Adivasi resistance to the take-over of their ancestral lands for mines and industry has become increasingly militant, dominated by Maoist guerrillas, and Munda was gloomy about the outlook. "There will be blood," he said, "the people will rebel and there will be more violence and bloodshed."
After retiring from teaching in 1999, he focused on international efforts to improve the status and prospects of indigenous people. He took part in the UN Working Group on Indigenous Peoples in Geneva and other forums. He was showered with honours, becoming Jharkhand's only Padma Shri (the state's fourth-highest award for civilians) in 2010 and nominated to the Raj Sabha, the Indian parliament's upper house, the same year. But the culture of his tribe remained his greatest love: his last performance on stage was from a wheelchair, weeks before his death.
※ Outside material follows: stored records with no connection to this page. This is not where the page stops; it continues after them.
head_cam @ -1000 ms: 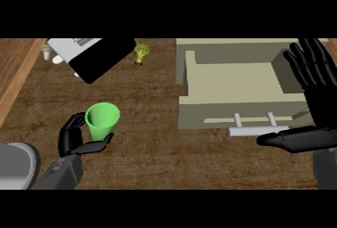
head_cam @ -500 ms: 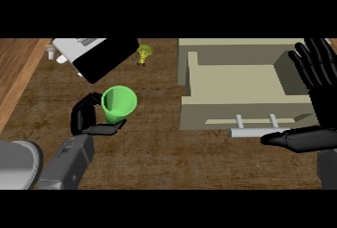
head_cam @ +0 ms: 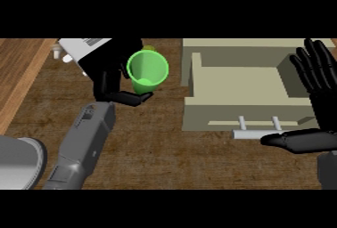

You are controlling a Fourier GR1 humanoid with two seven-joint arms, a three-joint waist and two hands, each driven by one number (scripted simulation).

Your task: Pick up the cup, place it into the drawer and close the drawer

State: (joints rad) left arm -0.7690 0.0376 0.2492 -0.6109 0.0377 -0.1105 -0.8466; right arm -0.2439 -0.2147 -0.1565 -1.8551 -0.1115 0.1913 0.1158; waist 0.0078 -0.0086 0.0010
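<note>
A bright green cup [head_cam: 147, 70] is held off the counter, its mouth tilted toward me, with my left hand [head_cam: 118, 89] curled round its lower part. It hangs left of the open beige drawer [head_cam: 240, 107], whose tray shows nothing inside and whose front carries a pale bar handle [head_cam: 256, 132]. My right hand [head_cam: 316, 102] stands open at the right edge, fingers up over the drawer's right side and thumb just right of the handle.
A dark box with a white label [head_cam: 89, 51] lies behind the cup at the upper left. A grey round object [head_cam: 16, 162] sits at the lower left corner. A lighter wooden strip [head_cam: 20, 75] runs down the left.
My left hand has lifted the green cup and carried it up and to the right, toward the drawer. The right hand has stayed put.
</note>
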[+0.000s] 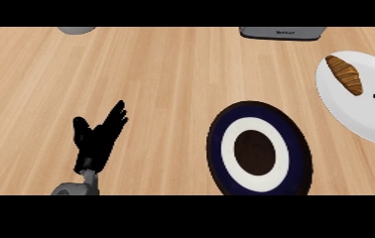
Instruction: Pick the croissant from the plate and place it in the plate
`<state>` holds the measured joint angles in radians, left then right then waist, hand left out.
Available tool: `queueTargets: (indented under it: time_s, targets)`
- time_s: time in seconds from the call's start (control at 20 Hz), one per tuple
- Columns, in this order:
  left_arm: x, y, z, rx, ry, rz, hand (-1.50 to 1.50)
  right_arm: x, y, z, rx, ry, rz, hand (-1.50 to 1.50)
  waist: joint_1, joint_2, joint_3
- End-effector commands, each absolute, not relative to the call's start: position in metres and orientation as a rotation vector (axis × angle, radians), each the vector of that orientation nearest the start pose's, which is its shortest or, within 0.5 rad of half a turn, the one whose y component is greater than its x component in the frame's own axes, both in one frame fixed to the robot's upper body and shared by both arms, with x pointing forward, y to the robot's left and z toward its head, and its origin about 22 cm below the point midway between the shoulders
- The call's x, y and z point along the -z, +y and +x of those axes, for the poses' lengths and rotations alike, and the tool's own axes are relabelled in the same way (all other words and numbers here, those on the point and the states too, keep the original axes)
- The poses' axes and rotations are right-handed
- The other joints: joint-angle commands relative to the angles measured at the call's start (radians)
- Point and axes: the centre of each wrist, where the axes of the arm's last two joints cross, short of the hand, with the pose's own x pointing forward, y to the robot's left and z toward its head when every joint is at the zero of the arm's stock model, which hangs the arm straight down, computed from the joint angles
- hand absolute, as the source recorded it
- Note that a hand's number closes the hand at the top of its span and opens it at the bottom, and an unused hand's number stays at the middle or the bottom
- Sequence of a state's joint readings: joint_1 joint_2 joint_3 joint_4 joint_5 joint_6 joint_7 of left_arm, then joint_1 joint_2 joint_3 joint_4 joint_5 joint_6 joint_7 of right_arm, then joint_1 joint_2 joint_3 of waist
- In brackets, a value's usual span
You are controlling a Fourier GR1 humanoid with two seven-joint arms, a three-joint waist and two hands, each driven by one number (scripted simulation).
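You are looking steeply down at a light wooden counter [161,83]. At the right edge sits a white plate [344,110], partly cut off by the frame. On its upper left part lies the croissant [344,74], golden brown and ridged, slanting from upper left to lower right.

Just beside the white plate, toward the middle and lower in the view, sits a second plate [218,148] with a dark navy rim, a white ring and a dark brown centre. Nothing rests on it.

At the lower left you see the left hand [96,138], black, rising from a grey forearm at the bottom edge. Its fingers are straight and spread, pointing up and slightly right, and it holds nothing. It is well apart from both plates.

The right hand does not show.

At the top edge, a grey appliance [282,32] sits right of centre, and a small grey rounded object [77,30] sits at the upper left, both cut off.
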<state>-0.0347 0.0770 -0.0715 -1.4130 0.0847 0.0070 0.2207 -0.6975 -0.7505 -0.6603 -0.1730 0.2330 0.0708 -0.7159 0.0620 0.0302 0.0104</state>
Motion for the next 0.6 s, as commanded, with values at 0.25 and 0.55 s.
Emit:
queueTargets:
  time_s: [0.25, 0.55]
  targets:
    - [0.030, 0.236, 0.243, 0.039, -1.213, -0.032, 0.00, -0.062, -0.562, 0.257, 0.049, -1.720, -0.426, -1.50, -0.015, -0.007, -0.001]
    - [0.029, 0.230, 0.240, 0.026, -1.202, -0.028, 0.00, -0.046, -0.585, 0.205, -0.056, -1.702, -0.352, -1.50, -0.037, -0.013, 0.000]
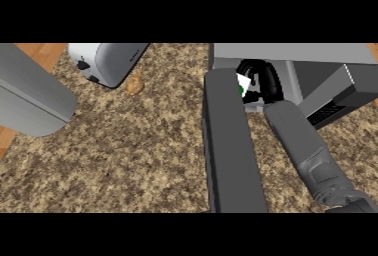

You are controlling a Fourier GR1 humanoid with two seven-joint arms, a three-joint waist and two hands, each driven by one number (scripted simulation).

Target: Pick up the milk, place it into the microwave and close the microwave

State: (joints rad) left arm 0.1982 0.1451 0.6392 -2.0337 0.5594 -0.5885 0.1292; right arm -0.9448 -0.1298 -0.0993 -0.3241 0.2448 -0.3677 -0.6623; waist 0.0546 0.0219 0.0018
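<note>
I see my right hand (260, 80) in the upper right of the frame, reaching into the microwave (310, 55). Its fingers (272, 77) curl round the milk (242, 82), a small white and green carton just inside the opening. The open door (232, 145) runs down the middle of the frame. I think the step now is setting the milk down inside. To do it well, I should push it deeper, let go slowly, then pull straight back without bumping the door. My left hand does not show. A toaster (107, 62) sits upper left on the tabletop (140, 150).
</note>
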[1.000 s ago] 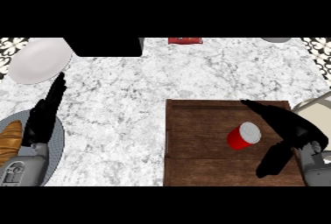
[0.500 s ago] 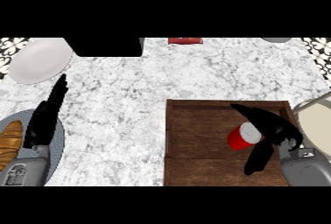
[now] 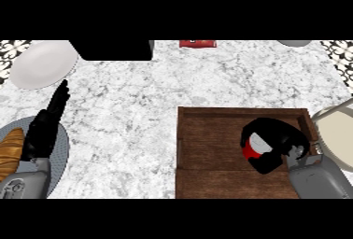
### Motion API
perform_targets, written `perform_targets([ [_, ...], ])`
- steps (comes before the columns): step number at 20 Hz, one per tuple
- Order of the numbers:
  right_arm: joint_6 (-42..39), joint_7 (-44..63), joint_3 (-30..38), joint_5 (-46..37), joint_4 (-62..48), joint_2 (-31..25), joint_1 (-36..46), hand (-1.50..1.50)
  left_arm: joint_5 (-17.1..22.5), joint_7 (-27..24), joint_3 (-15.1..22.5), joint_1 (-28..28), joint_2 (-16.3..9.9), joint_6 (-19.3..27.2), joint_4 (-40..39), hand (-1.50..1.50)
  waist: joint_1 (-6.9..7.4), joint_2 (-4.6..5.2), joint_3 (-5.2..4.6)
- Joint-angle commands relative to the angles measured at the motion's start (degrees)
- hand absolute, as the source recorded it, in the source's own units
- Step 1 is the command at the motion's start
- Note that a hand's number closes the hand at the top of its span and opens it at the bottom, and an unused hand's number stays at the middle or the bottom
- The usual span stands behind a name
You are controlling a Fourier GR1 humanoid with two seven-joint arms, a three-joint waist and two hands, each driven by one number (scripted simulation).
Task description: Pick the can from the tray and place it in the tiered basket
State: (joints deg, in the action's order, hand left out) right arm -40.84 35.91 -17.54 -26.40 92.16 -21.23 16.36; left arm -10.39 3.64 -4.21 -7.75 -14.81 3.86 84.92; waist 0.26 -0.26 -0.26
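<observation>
A red can with a white top stands on the brown wooden tray at the right. My right hand is curled round the can from the right and above, hiding most of it; only a patch of white and red shows between the fingers. My left hand rests open at the left edge, fingers straight and pointing up. The cream, round tiered basket shows partly at the right edge, just beyond the tray.
A white plate lies at the back left. A black box sits at the back, a small red object beside it. A loaf of bread lies on a grey plate under my left forearm.
My right hand moved left over the can and its fingers closed round it. The left hand stayed still.
</observation>
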Motion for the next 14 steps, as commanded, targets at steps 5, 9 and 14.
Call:
perform_targets([
  [5,-1.4,1.5,4.1,1.6,4.0,4.5,-3.6,1.5,-1.3,2.7,-0.8,-2.5,0.4,-0.1,0.0,0.0,-0.39,0.22,0.26],
  [9,-0.3,5.3,5.4,2.6,10.1,7.4,-6.5,1.5,-1.0,0.3,-0.7,1.9,1.9,-0.1,1.7,0.0,-0.37,0.14,0.26],
  [14,8.0,8.8,7.0,-1.3,15.8,10.9,-5.5,1.5,-1.1,1.9,-0.8,-0.7,0.8,-1.3,0.3,0.0,-0.62,0.07,0.26],
])
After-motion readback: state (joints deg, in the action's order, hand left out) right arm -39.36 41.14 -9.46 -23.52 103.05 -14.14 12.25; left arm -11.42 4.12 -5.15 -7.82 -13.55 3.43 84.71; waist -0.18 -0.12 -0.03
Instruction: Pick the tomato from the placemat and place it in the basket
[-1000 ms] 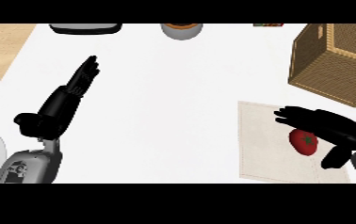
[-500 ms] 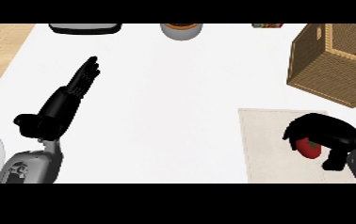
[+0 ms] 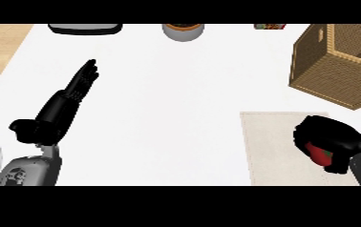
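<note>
Right robot hand (image 3: 328,136) is curled round the tomato (image 3: 319,153) over the placemat (image 3: 271,149).

A kitchen: my hands work at a white counter (image 3: 176,102), a woven basket (image 3: 328,64) beyond my right hand (image 3: 328,138), a placemat (image 3: 271,147) beneath it.

The right hand (image 3: 330,141), open over the tomato (image 3: 319,153) a second ago, now curls round it on the placemat (image 3: 271,145), hiding more of the red than half a second back.
</note>
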### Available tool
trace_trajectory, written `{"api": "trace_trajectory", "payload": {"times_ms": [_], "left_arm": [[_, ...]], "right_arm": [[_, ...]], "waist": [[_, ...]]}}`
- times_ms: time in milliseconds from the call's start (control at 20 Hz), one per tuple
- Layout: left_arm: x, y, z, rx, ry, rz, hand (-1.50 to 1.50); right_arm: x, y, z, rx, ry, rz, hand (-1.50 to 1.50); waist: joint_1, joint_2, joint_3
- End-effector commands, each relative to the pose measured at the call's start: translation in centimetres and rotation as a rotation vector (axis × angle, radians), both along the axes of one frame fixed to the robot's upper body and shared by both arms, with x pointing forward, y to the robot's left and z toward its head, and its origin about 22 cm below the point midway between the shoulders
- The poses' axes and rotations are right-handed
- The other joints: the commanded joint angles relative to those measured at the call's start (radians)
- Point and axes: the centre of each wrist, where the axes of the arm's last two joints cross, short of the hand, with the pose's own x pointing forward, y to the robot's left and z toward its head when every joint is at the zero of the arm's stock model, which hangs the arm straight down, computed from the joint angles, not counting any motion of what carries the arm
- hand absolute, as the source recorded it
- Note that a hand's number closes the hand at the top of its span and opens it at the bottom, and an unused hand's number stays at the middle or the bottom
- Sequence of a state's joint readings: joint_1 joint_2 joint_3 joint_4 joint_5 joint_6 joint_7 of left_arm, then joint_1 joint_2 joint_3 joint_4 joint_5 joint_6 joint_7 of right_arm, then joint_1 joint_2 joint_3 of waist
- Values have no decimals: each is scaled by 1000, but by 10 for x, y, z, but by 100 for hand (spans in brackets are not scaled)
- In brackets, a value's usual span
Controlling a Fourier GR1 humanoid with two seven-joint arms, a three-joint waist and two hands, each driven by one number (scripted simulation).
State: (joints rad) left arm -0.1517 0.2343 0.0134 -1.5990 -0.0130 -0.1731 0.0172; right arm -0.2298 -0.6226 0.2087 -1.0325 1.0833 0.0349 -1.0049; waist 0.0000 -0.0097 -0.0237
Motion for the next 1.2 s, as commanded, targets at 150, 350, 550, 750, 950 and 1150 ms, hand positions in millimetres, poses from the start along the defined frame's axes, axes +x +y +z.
{"api": "trace_trajectory", "payload": {"times_ms": [150,350,550,750,950,1150], "left_arm": [[-2,9,-4,10,28,51,0],[-6,7,-9,11,36,40,0],[-7,22,-2,21,9,54,0],[-6,17,-1,15,12,62,0],[-9,14,-4,17,32,48,0],[-10,14,-6,17,10,50,0]], "right_arm": [[-10,32,-36,94,0,-605,150],[3,75,-29,164,-42,-818,150],[3,109,-29,361,27,-900,150],[10,146,1,670,-32,-932,150],[8,158,69,893,-157,-926,150],[-35,164,117,960,-201,-973,150]], "waist": [[-46,-2,19],[-44,-8,18],[-43,-12,21],[-51,-19,23],[-48,-18,22],[-51,-11,21]]}}
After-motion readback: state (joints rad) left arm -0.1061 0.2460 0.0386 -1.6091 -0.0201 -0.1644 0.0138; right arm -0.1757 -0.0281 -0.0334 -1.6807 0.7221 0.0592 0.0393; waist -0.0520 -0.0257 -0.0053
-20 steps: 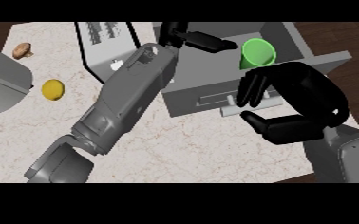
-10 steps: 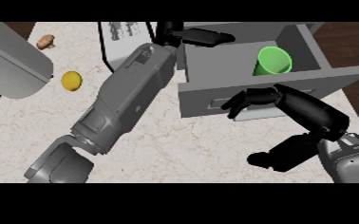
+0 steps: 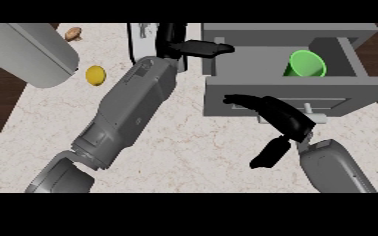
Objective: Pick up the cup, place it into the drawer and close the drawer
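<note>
With the cup (image 3: pixel 305 65) lying in the open drawer (image 3: pixel 277 99), the open right hand (image 3: pixel 279 117) should push its front squarely while the open left hand (image 3: pixel 193 49) keeps clear.

Only one view is given, taken from head height and aimed steeply down at the marbled desk (image 3: pixel 192 145). It is set close; both forearms are cut by the lower edge, and the open grey drawer (image 3: pixel 280 70) is framed at upper right.
</note>
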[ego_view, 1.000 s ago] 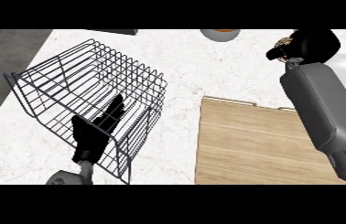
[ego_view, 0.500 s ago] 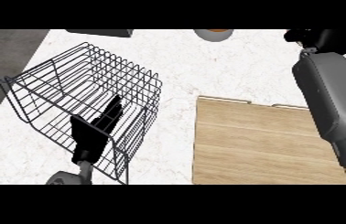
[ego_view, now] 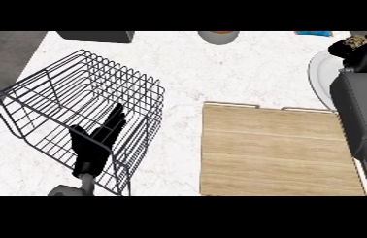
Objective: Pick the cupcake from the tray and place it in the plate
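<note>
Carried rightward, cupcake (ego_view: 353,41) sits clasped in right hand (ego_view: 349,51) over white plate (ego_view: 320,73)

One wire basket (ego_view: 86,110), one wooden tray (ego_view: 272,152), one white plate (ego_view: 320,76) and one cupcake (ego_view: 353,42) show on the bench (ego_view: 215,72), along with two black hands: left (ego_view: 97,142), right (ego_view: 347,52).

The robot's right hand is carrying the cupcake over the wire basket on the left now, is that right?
Not quite. The head view shows the right robot hand with the cupcake at the far right, above the white plate, not over the wire basket.
</note>
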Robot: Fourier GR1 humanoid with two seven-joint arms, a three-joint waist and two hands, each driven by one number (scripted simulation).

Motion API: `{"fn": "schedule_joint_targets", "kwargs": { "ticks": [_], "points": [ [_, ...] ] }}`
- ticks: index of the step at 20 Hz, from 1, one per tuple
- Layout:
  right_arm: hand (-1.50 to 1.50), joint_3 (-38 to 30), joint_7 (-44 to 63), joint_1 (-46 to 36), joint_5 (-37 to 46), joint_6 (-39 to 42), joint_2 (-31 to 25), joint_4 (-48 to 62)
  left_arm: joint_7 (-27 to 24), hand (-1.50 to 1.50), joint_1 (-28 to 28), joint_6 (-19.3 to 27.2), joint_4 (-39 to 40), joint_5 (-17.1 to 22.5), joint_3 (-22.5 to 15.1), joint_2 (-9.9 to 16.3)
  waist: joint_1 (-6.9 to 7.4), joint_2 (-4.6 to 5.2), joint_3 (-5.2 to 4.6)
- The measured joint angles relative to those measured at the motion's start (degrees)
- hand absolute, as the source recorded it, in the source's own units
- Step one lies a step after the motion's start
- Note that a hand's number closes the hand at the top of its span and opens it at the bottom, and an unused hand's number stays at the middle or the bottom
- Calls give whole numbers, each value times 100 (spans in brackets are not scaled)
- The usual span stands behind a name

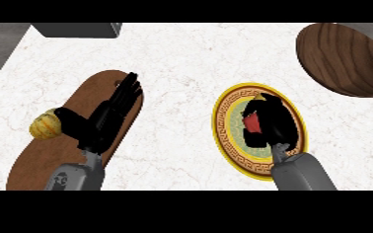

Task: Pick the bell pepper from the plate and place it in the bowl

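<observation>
A single head view looked steeply down on the counter [182, 59] from close above. Both forearms entered from the lower edge. The bowl [339, 59] was cropped at the upper right, the plate [227, 128] sat lower right.

Count of things on counter [189, 59]:
- One plate [227, 128], yellow rim with patterned band.
- One bell pepper [252, 123], red (mostly hidden under right robot hand).
- One wooden bowl [336, 57], cut by right edge of view.
- One wooden cutting board [51, 148], oval.
- One yellowish round fruit or vegetable [45, 123] on board (kind unclear).
- One grey box-like object [76, 29] at top edge.
- Two robot hands: left robot hand [109, 113], right robot hand [271, 121].
- Two grey forearms.
</observation>
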Motion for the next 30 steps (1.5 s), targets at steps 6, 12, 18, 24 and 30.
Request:
{"fn": "schedule_joint_targets", "kwargs": {
  "ticks": [6, 12, 18, 24, 30],
  "points": [
    [150, -17, -237, -150, 249, -54, 91, 180, -52, 0, 0, -96, 57, -51, 94, -3, 5, -4, 0],
    [150, 84, -545, 39, 559, -69, -88, -54, -46, 0, 140, -91, -66, -121, 81, -82, 5, -1, 13],
    [150, 30, -2639, 610, 246, 128, -1738, -342, 54, 0, 149, -80, -167, -82, 146, -38, -34, -21, 1],
    [150, -893, -3977, 1321, -454, 112, -2887, -932, 46, 0, 239, -78, -233, -118, 134, -69, -71, 25, 39],
    [150, -2126, -4313, 1812, -1484, 443, -3368, -2072, 32, 0, 317, -64, -273, -143, 150, -90, -117, 32, 51]
  ]
}}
"I saw him last on March 30," Smita Gupta wrote in The Hindu after he died. Towards the end of a three-day Adivasi conclave, Gupta wrote, "Adivasis sang and danced together, unmindful of the varied regions they came from, their brilliant costumes blending with each other. Dr Munda – who had not yet been diagnosed with cancer – leapt off the stage and joined fellow Adivasis, singing, playing the nagara [drum] and dancing with abandon, his long hair flying."
Daniela Bezzi and Peter Popham
Dr Ram Dayal Munda, musician, scholar and indigenous activist: born Diuri, Bihar (now Jharkhand), India 23 August 1939; married Anita (one son); died Ranchi, Jharkhand 30 September 2011.